Registrar and Chief Officer at the PSI Ms Joanne Kissane also spoke at the launch, and she also emphasised the historical opportunities that now exist for the pharmacy profession to play a greater role in patient care. “I think it’s fair to say the Minister has acknowledged that we never would have thought when we launched the previous Strategy, the size of the changes that lay ahead,” said Ms Kissane. She also referenced the vital role of pharmacists during the Covid-19 pandemic: “I think it’s fair to say that it shone a light on the profession in a new and very positive way. Much of what Katherine and the Minister have spoken about today in relation to future scope of practice is perhaps a response to, and recognition of, the efforts that pharmacists made, demonstrating their agility, their commitment, and their expertise.”
Trust
Speaking to Irish Pharmacist (IP) at the event, Minister Carroll MacNeill was asked about the consistently high level of trust in pharmacists demonstrated by the communities they serve, and whether she personally shared that trust. The Minister was also asked if she has confidence in pharmacists to deliver the rapid changes occurring in the industry. “I have total confidence in pharmacists [to deliver expanded responsibilities]. This is the vision that we all have for pharmacy — the PSI, the IPU, and the Department of Health — and it is not to deliver this for anyone but the Irish public.
“Pharmacists are looking after the public on a day-to-day basis, and I know they want to deliver this enhanced vision of what pharmacy can do in every town
Regulation | FEATURE in Ireland, and I’m so excited to work with them to deliver and enable that vision,” she told IP. “It is important that where we do make developments and changes, that they do get implemented. For example, I know the public would be delighted to get their prescriptions for free, and they are already delighted to have their prescriptions extended, which has been in place since September. So it’s important that these measures are actually implemented,” she continued.

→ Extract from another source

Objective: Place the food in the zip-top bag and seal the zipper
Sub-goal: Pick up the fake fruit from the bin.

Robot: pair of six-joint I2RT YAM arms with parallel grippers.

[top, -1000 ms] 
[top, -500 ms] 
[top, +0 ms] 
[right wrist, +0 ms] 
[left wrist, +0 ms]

“If those changes are made and not implemented, that will reduce public confidence, and we don’t want that… personally, as a new Minister, I have total confidence in pharmacists to take those big steps forward on their own behalf, but as I’m sure they would agree, on behalf of the people they serve in every town in Ireland.”
Commitment
Also speaking to IP at the launch, PSI Council member Joan Peppard commented on the Minister’s address at the event. “I was absolutely thrilled that the Minister came here today and showed her commitment to pharmacy by her presence,” said Ms Peppard. “She was very clear in her commitment to
the ongoing development of pharmacy, and I can see from what she said that her vision is even more expansive than what we have laid-out already. I think we have a great opportunity to work with this Minister.”
She was also asked about the strategy covering three years, rather that four. “The strategy very clearly lays-out that it intends to implement the report of the Expert Taskforce, along with all the other stakeholders, but as you correctly identify, this is a rapidly-changing landscape. It’s a very exciting time, and a longer strategy would probably not be able to keep up with the pace of change. [On this basis] The Council, along with the Registrar, decided that a three-year strategy was the way to go.”